Return only the stretch of the material below that begins with the line containing "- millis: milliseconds" and ends with the line containing "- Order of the", exactly; both of those lines belong to it.

== Segment start ==

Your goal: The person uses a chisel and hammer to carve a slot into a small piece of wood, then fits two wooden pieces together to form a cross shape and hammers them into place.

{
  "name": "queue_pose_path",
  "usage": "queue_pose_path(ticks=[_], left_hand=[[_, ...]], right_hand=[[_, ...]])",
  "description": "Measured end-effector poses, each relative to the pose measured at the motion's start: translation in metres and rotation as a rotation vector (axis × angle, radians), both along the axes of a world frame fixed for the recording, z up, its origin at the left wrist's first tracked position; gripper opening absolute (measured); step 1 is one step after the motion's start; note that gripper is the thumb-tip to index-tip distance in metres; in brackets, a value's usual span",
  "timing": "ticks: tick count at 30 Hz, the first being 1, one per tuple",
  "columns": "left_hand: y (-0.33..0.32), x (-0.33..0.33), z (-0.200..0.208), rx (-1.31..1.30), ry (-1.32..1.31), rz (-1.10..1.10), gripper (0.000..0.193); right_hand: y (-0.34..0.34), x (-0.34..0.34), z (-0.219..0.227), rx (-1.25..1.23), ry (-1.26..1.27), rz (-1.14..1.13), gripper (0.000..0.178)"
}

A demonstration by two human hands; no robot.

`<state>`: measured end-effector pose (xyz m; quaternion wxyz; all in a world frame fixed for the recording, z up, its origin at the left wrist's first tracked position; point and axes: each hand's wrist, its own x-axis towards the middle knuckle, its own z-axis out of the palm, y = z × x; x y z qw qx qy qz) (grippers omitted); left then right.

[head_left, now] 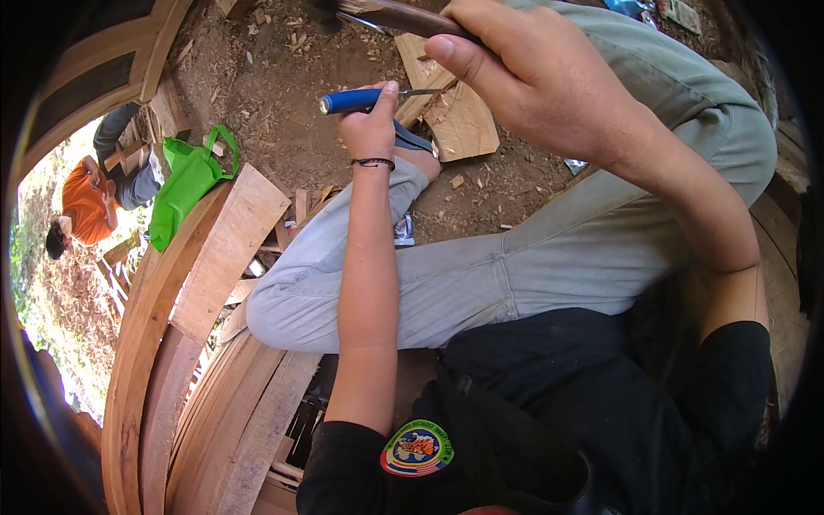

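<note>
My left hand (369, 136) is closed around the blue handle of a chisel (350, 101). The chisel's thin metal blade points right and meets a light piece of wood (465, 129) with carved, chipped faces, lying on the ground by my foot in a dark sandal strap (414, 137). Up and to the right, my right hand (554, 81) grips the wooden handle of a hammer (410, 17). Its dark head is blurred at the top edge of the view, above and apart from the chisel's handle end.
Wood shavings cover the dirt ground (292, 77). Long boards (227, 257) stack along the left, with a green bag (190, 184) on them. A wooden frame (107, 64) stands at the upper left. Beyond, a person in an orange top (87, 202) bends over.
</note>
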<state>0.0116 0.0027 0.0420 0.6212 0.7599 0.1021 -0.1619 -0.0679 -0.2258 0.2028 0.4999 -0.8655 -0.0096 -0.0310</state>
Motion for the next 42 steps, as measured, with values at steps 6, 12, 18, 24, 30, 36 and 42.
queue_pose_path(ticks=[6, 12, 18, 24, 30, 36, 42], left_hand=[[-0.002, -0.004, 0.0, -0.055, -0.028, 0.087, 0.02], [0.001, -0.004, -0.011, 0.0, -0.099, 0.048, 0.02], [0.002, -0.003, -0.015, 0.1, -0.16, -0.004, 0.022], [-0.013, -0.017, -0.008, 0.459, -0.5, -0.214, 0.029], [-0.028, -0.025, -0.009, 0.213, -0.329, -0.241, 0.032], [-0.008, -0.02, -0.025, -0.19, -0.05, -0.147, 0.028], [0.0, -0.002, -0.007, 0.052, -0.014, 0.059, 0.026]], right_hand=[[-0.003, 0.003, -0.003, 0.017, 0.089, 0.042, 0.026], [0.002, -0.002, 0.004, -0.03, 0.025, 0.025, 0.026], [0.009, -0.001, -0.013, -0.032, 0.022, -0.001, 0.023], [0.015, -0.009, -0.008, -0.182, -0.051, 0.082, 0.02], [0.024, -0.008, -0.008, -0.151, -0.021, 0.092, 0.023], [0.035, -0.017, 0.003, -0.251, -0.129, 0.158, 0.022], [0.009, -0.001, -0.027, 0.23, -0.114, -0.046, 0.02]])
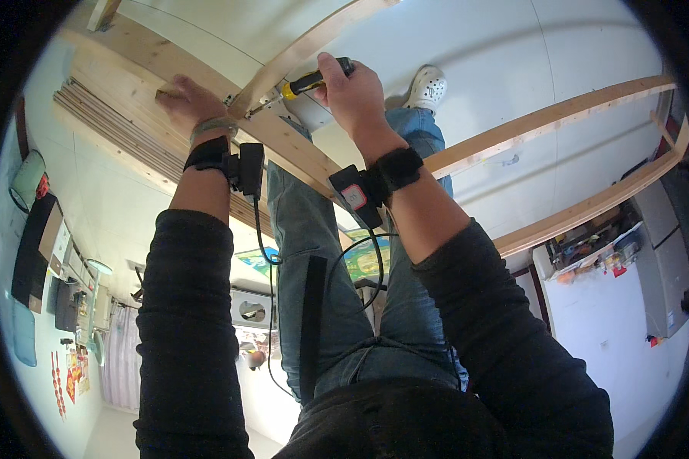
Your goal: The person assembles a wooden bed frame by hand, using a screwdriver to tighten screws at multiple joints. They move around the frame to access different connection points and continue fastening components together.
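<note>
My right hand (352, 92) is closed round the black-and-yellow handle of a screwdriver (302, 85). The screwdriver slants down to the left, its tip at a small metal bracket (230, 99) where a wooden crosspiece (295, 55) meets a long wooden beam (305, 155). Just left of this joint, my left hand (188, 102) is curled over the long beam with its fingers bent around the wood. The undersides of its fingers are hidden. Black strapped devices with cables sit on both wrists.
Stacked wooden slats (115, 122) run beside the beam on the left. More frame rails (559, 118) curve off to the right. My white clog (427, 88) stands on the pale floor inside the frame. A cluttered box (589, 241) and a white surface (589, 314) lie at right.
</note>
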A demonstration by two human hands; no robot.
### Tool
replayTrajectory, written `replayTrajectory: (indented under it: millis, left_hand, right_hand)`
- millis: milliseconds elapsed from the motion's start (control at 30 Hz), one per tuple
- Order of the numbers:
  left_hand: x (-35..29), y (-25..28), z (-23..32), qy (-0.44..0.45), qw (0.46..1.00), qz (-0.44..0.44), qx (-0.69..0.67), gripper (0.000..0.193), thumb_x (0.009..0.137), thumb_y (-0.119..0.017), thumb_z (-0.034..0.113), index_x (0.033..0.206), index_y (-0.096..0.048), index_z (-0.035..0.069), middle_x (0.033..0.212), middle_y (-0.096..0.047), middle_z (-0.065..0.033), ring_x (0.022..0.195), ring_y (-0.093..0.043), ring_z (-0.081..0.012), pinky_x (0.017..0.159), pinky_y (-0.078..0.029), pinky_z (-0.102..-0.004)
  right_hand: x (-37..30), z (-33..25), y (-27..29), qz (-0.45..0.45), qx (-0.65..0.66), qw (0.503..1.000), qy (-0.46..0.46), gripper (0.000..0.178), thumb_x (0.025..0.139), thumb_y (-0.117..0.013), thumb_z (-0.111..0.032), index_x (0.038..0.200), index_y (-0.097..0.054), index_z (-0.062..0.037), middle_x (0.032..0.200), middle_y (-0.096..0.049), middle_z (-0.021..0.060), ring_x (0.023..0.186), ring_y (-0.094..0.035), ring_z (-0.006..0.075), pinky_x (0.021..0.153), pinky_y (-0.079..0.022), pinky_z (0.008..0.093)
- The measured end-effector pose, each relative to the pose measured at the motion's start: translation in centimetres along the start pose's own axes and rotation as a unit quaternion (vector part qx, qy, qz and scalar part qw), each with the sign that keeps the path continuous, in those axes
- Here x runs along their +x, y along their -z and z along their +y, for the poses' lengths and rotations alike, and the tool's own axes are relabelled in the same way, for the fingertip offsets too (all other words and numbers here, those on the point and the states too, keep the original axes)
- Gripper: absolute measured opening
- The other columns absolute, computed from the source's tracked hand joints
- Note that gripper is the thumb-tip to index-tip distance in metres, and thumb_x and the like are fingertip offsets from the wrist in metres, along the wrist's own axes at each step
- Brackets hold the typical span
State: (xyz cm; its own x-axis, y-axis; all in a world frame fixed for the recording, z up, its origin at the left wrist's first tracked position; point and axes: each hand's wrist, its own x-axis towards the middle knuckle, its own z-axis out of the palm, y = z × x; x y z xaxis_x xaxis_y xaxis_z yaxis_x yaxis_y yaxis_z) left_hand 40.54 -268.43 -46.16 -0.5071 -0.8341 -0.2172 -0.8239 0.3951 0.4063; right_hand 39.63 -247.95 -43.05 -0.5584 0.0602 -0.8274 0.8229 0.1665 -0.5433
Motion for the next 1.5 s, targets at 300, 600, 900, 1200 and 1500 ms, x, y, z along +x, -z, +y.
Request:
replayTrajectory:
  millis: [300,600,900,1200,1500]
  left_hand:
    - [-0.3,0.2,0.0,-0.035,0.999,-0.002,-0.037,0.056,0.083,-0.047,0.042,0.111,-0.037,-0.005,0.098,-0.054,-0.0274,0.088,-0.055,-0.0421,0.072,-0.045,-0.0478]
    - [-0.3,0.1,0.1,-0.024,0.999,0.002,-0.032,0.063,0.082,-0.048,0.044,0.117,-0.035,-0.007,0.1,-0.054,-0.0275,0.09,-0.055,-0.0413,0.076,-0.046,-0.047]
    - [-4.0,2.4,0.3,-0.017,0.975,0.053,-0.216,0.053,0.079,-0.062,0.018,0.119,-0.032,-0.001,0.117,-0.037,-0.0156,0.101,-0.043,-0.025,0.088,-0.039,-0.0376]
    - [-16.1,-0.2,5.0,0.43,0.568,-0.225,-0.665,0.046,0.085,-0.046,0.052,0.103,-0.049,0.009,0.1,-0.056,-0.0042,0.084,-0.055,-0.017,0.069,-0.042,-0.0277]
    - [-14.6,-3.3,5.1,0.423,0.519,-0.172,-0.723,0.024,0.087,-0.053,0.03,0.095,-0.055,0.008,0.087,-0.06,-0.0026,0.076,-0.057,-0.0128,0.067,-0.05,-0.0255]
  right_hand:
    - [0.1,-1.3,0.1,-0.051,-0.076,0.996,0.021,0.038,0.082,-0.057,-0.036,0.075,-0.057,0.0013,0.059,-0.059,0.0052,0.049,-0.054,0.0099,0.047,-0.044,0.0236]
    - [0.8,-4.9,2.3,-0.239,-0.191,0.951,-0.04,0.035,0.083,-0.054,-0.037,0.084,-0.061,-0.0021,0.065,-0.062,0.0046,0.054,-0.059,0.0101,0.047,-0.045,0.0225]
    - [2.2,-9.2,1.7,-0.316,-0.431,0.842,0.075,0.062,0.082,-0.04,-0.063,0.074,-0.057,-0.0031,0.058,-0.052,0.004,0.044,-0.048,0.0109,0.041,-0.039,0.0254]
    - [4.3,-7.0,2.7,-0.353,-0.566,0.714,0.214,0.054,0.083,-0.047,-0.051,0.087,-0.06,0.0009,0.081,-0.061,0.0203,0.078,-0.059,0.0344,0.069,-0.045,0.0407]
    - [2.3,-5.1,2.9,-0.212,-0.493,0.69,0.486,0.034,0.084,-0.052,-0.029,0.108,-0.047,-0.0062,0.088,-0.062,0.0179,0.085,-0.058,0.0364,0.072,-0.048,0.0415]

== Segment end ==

Finished exercise:
- millis: milliseconds elapsed from the motion's start (control at 30 Hz), one per tuple
- Order of the numbers:

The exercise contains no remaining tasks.